Although Omnia is just a year old, Johnson has started to apply what he’s learned growing an online commerce platform back to the brewery business. “Omnia being a digital business, we have had to build a very calculated plan to identify customer-acquisition channels and to know what we should expect from them as we try to acquire customers. That’s been really interesting because between 2015 and 2018 Able was not a digital company. We had a social presence, but it really was just kind of to put our brand out there. There was no understanding of what we could receive or how we could make those digital channels work for us. I’ve learned so much. And it’s constantly evolving, constantly changing. But the merging of creative strategy for marketing and the numbers, which I love so much, has been just fascinating for me. And we very slowly started to implement some of those things over at Able to make the marketing channels more sophisticated. And that’s been tremendously interesting to me.”
Johnson admits that he’s more focused at the growth strategy level than the day-to-day operations at Able. He credits the Able team with allowing him this ability to focus.
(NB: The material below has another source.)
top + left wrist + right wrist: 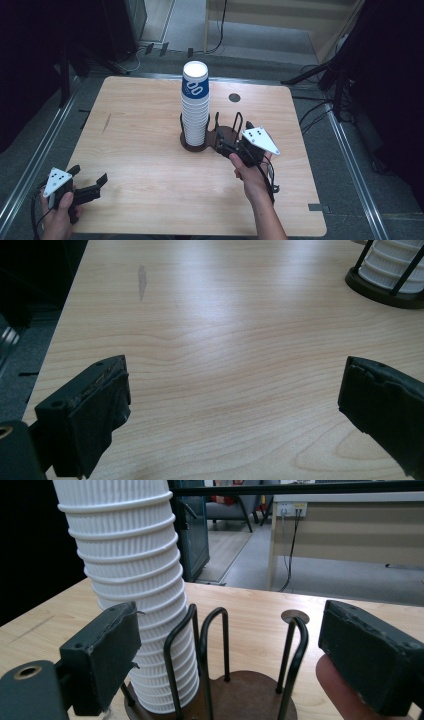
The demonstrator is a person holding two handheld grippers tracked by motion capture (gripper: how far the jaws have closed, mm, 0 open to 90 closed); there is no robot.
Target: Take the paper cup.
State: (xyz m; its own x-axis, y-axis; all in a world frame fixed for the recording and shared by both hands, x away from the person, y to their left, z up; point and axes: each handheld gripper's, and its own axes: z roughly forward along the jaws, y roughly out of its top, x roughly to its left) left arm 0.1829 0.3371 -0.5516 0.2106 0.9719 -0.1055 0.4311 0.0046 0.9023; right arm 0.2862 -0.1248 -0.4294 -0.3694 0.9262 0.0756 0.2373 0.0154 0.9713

Johnson says, “Able has a lot of smart people on staff that know and understand what we’re trying to do, and we are all driving towards common goals.”
While owning a brewery and fishing company might not be the lifetime supply of fun weekends it seems like at first, Johnson gets a kick out of having two brands that are connecting with the community. “I always thought it would be cool to have a brand that I could talk to somebody about that would be meaningful and impactful to them. I think we’ve done that with both Able and in some early degree with Omnia. People think what we’re doing with Omnia is exciting, and people like the branding and they want to drink the beer and eat the barbecue at Able. I hear stories all the time of people wearing those brands, and they’ll be at a football game or something, and somebody will say, ‘Hey, I love Able’ or ‘Oh, I love Omnia, I bought some stuff from them.’ That’s exciting to me. It’s pretty fun to connect with people that way.”
[Editor’s Note: Stephanie Rich is an investor in Omnia Fishing. She has no official connection with Able Seedhouse + Brewery other than the fact that Supergiant is her favorite beer.]